> PROBLEM: Looking at the listing, state how many of its lines contain the string "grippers". Write only the number.

[Start of section]

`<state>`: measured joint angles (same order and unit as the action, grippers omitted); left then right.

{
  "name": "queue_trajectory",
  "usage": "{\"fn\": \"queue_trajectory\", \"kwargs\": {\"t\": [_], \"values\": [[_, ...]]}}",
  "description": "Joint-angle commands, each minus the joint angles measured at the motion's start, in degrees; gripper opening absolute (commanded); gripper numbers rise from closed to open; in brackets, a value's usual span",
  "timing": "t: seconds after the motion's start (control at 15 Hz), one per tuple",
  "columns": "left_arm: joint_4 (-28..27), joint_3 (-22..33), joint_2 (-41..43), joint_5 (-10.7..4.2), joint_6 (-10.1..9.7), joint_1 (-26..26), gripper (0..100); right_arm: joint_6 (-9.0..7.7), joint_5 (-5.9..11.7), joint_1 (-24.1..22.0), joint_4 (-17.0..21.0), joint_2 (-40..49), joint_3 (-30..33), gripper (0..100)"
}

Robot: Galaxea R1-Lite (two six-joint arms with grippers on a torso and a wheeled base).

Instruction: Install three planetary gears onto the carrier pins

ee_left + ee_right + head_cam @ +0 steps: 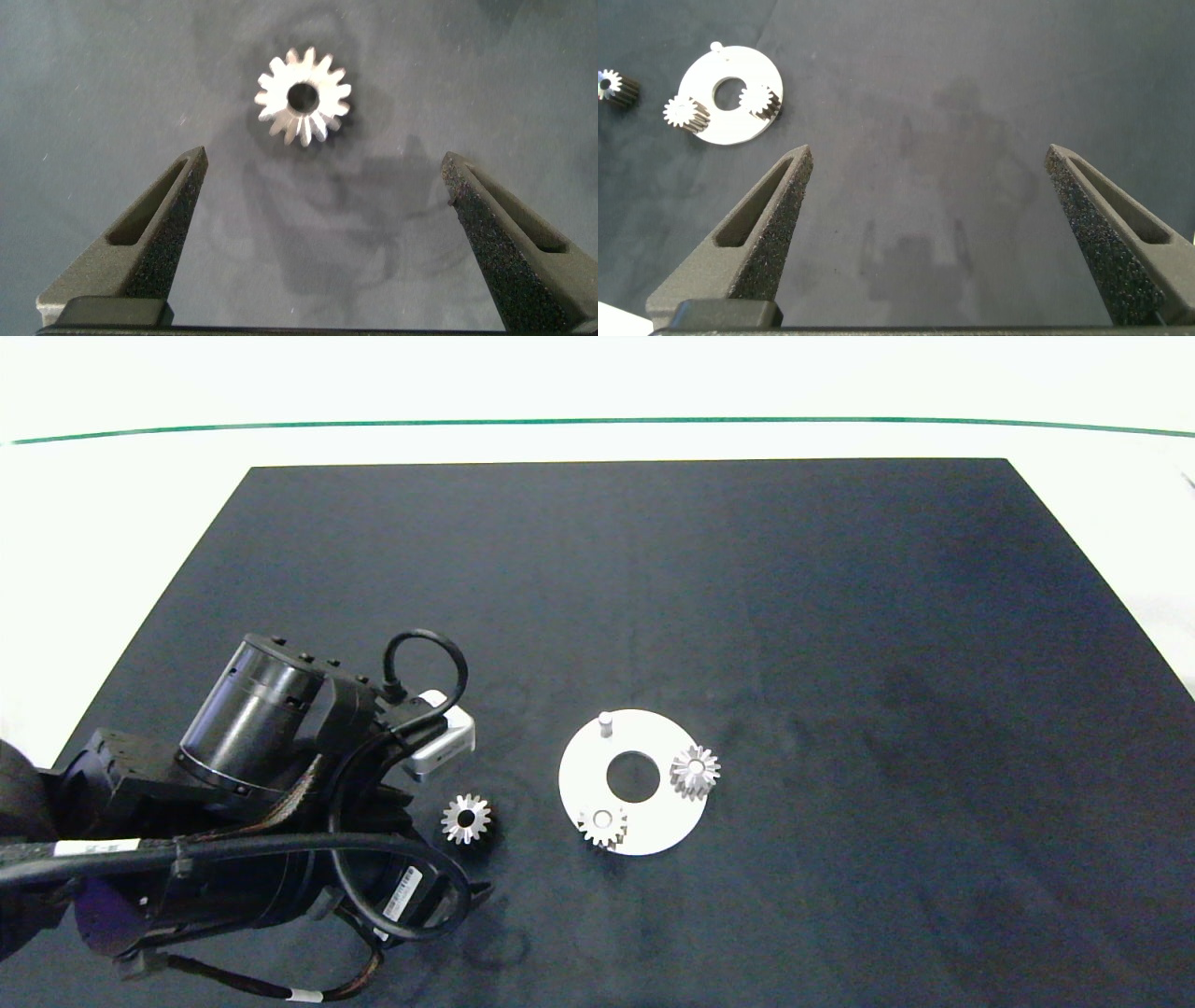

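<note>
Left tool (pixel 322 201) hovers above the loose gear (pixel 304 96), fingers spread wide with the gear just ahead of the gap, likely lined up to straddle it for a pick. That gear lies flat on the dark surface (pixel 840 616), near the white disc (pixel 653 835) but apart from it. Two gears (pixel 695 771) (pixel 602 824) already sit on pins; one pin (pixel 605 721) stands bare, awaiting the third. Right tool (pixel 929 219) hangs well apart, also wide and empty, keeping clear.
</note>
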<state>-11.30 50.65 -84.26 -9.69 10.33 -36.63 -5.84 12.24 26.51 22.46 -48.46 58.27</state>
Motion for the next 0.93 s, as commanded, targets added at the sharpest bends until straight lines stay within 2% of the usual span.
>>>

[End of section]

> RESULT OF THE TASK: 2